St. Clair now felt distinctly ill at ease. “Wait now, because I am not sure I understand what you have said here. Are you telling me that the Christian army at Hattin was destroyed from a distance, without ever engaging the enemy? If so, it goes against everything else I have heard about the battle. What about the feats of the individual knights, and the charge of the Templars?”
“What charge?” Montdidier scoffed. “The Templars made no heroic charge at Hattin. Trying to close with the enemy was like trying to capture smoke. They outnumbered us hugely, and rode in circles around us, and every time we tried to charge them and engage them, their formations would disintegrate and scatter as we drew near. They would move away to a safe distance, permitting us to ride through and then closing in behind us, cutting us off from our own forces and exposin
g our flanks to their bowmen. The Temple Knights held the rearguard. They recognized what was happening, after several attempts to engage, and to their credit, they fell back to reinforce the King’s encampment on the knoll above the battle. But the King’s people had pitched their tents between the King’s main force and the Templars, so that the knights were forced to ride around and between them, being shot from behind as they jostled one another, trying to find a way through the lines of tents and the thousands of guy ropes that confounded their horses.
“No solid portion of our army even came close to a hand-to-hand encounter with the enemy that day.

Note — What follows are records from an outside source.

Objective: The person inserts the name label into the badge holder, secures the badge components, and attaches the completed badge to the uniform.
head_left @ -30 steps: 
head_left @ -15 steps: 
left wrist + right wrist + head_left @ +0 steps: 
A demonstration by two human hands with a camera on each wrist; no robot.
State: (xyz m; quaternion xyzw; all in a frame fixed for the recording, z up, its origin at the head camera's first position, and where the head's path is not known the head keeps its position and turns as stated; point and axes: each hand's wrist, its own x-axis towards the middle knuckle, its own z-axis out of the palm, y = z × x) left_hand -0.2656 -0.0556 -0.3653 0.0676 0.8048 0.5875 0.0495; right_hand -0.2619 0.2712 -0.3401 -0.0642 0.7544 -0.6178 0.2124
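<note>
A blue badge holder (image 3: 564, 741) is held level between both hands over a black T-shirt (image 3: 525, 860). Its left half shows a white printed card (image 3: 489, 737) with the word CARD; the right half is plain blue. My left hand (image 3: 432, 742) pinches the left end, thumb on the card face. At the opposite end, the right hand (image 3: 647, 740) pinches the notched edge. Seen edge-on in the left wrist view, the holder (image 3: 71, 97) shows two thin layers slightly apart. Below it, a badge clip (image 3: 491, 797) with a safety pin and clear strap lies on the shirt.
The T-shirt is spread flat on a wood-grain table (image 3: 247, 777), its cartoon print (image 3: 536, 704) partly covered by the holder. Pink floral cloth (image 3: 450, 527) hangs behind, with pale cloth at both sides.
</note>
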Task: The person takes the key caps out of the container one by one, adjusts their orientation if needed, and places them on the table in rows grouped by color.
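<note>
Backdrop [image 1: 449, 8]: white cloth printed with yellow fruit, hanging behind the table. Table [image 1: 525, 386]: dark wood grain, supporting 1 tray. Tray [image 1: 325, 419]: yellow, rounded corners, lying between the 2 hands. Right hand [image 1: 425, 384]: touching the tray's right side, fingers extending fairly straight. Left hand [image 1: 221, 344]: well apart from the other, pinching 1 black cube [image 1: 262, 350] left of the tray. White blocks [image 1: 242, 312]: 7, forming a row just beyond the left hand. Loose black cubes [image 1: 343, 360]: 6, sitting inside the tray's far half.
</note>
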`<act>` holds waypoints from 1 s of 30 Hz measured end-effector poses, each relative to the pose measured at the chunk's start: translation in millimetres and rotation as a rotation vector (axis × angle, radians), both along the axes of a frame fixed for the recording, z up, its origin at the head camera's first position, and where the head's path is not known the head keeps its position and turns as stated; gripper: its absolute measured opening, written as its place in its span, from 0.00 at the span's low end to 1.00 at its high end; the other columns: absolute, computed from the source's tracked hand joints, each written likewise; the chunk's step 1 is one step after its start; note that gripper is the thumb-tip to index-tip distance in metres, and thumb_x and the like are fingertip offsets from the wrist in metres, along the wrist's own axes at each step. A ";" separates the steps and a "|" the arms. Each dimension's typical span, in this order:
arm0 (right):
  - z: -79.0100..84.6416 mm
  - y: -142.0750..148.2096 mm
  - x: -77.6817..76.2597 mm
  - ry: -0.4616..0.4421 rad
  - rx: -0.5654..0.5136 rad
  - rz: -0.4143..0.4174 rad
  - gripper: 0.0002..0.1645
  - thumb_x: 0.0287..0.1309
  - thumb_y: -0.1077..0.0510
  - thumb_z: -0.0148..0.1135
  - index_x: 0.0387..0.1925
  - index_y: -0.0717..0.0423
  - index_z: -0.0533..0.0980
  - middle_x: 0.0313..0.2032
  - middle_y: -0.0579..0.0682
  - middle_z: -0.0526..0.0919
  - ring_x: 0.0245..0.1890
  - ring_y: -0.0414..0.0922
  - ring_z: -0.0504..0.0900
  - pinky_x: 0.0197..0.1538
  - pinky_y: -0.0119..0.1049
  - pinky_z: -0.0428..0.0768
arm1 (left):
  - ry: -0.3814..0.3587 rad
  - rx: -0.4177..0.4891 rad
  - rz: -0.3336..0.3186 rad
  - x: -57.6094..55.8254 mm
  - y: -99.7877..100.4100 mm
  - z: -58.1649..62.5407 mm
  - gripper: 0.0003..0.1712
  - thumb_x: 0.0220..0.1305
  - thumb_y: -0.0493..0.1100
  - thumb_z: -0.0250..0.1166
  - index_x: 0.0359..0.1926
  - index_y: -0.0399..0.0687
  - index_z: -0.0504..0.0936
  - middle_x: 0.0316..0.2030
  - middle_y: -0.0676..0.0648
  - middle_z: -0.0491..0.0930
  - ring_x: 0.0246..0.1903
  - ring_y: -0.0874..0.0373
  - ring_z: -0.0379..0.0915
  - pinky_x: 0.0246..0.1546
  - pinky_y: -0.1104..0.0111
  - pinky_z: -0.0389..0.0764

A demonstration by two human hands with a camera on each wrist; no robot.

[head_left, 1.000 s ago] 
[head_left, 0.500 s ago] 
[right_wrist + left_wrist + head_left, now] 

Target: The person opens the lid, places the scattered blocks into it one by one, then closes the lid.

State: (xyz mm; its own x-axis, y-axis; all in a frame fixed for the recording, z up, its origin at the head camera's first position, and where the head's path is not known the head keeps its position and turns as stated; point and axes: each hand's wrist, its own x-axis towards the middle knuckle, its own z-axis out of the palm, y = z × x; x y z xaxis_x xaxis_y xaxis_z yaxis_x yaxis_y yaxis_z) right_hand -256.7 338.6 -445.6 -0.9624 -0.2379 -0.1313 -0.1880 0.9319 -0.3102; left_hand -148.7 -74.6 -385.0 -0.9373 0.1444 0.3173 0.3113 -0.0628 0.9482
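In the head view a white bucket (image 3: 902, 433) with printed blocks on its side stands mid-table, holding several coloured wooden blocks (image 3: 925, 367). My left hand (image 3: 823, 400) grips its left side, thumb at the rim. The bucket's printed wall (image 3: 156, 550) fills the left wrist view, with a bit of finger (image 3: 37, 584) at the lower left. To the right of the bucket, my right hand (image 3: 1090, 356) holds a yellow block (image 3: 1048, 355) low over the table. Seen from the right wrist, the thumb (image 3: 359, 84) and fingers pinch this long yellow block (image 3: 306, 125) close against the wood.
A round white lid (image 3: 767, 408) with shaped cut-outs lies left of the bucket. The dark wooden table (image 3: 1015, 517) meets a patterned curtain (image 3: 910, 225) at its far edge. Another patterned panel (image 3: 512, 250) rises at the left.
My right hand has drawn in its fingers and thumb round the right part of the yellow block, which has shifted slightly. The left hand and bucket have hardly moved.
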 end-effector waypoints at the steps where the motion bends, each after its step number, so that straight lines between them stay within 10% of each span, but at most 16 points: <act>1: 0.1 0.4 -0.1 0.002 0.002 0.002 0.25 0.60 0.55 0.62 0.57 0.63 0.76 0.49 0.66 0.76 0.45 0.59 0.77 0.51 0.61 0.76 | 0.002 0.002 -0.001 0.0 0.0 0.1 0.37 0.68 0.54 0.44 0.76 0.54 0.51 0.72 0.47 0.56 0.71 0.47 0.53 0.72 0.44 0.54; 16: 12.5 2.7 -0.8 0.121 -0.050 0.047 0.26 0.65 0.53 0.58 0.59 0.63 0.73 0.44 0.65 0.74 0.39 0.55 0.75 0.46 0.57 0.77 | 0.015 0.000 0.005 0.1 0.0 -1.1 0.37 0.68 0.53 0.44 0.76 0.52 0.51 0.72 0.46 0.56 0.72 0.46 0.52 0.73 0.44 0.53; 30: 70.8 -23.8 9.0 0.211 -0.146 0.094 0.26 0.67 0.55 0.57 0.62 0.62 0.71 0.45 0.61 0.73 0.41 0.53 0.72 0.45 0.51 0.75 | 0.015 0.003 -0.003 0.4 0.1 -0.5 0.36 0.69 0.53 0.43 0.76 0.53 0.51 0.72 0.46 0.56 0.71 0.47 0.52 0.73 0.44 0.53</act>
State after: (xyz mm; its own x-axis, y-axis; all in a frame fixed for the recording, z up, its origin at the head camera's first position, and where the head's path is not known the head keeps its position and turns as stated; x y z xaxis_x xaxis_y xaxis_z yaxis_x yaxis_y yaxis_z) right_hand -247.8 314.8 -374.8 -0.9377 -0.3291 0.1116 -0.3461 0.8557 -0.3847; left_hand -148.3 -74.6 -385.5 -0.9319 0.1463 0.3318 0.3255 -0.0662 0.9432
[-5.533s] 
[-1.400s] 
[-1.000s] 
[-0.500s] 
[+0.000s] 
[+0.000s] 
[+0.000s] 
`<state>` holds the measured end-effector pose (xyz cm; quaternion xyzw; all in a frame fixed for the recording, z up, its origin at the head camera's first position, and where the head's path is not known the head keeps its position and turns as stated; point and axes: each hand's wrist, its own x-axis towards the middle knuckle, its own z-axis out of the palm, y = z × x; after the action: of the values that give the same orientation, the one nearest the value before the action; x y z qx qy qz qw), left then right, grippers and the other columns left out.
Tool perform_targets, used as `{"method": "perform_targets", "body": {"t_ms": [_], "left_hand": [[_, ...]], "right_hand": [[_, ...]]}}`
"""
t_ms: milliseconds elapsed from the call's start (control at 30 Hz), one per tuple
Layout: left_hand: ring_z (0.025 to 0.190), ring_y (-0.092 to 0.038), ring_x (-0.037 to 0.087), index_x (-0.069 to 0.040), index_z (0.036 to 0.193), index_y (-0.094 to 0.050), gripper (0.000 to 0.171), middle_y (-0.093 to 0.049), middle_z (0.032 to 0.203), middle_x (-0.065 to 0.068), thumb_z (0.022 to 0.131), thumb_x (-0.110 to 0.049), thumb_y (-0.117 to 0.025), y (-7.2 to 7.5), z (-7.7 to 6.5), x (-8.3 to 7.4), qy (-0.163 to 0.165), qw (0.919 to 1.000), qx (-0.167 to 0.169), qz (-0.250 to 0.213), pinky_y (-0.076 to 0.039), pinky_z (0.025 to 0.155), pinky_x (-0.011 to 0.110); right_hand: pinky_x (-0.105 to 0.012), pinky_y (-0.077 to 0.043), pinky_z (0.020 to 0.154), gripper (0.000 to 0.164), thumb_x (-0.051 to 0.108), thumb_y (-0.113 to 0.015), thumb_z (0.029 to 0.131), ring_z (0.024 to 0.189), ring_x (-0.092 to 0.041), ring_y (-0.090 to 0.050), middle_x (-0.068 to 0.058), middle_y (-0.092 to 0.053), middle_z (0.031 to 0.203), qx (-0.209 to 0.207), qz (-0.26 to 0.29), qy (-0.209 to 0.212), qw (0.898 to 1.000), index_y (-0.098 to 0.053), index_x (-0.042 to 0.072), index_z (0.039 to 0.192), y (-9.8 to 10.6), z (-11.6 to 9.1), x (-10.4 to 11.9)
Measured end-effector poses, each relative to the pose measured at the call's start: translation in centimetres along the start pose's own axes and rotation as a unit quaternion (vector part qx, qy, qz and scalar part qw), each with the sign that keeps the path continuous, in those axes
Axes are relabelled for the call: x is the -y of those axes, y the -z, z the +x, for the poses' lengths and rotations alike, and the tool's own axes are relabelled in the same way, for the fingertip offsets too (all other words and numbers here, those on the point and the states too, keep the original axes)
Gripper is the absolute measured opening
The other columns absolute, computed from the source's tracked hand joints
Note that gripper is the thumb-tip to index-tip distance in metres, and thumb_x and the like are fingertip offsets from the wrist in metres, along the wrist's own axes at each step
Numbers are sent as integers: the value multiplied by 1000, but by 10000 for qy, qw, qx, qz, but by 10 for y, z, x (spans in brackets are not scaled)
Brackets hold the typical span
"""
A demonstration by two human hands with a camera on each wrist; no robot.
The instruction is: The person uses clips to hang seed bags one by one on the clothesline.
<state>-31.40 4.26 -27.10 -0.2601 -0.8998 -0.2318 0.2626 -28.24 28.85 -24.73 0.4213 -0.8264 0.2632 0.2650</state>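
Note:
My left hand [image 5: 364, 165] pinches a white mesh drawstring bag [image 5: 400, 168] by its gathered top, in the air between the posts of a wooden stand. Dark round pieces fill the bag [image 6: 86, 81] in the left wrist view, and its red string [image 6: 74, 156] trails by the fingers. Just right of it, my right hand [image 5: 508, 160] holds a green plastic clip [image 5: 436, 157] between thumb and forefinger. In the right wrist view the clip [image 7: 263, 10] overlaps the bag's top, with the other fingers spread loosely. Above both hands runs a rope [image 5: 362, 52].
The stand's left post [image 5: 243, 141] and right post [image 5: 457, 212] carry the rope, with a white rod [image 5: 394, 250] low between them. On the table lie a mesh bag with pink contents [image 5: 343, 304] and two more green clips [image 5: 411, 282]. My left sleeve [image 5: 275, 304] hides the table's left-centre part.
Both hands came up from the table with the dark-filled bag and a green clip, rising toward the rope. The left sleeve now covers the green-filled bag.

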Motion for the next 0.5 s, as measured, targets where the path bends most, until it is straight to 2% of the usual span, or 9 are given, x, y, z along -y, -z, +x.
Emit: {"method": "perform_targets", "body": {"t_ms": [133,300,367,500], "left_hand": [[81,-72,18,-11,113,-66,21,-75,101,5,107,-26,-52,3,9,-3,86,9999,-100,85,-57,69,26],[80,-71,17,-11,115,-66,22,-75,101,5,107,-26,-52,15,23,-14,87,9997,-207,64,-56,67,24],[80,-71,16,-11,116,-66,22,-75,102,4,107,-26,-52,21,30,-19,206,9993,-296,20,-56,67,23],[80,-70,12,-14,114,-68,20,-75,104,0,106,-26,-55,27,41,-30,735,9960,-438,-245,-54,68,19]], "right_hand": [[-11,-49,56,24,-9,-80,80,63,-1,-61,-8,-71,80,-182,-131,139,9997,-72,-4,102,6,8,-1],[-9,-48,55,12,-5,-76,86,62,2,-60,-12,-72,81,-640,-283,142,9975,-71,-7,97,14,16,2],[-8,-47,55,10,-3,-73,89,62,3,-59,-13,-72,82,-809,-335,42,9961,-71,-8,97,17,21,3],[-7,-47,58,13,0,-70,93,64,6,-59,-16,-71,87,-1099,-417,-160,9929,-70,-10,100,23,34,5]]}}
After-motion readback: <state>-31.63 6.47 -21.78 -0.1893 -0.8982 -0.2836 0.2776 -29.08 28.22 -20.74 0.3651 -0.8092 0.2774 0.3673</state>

Some individuals did, but they were few against hordes and they were swiftly slaughtered. Our infantry, almost twelve thousand strong, were allowed to march right through the Muslim ranks. It was the same technique— they simply moved aside and let our men pass through without a fight, and then they were followed and picked off piecemeal from both sides as they made their way down towards the lake. None of them survived.
“And that, for all intents and purposes, is the story of Hattin: we sat helpless on our horses and were shot down. We were outmaneuvered, outmanned, and outplanned, and our leadership was impotent in the face of the enemy’s superior ability. It was not a glorious occasion for Christendom.” He turned his face away, then hawked and spat, disgust and outrage radiating from him almost visibly. “Leadership, I called it. Hah! May God forgive me, but I have seen more leadership among a pack of rats than I saw that day at Hattin.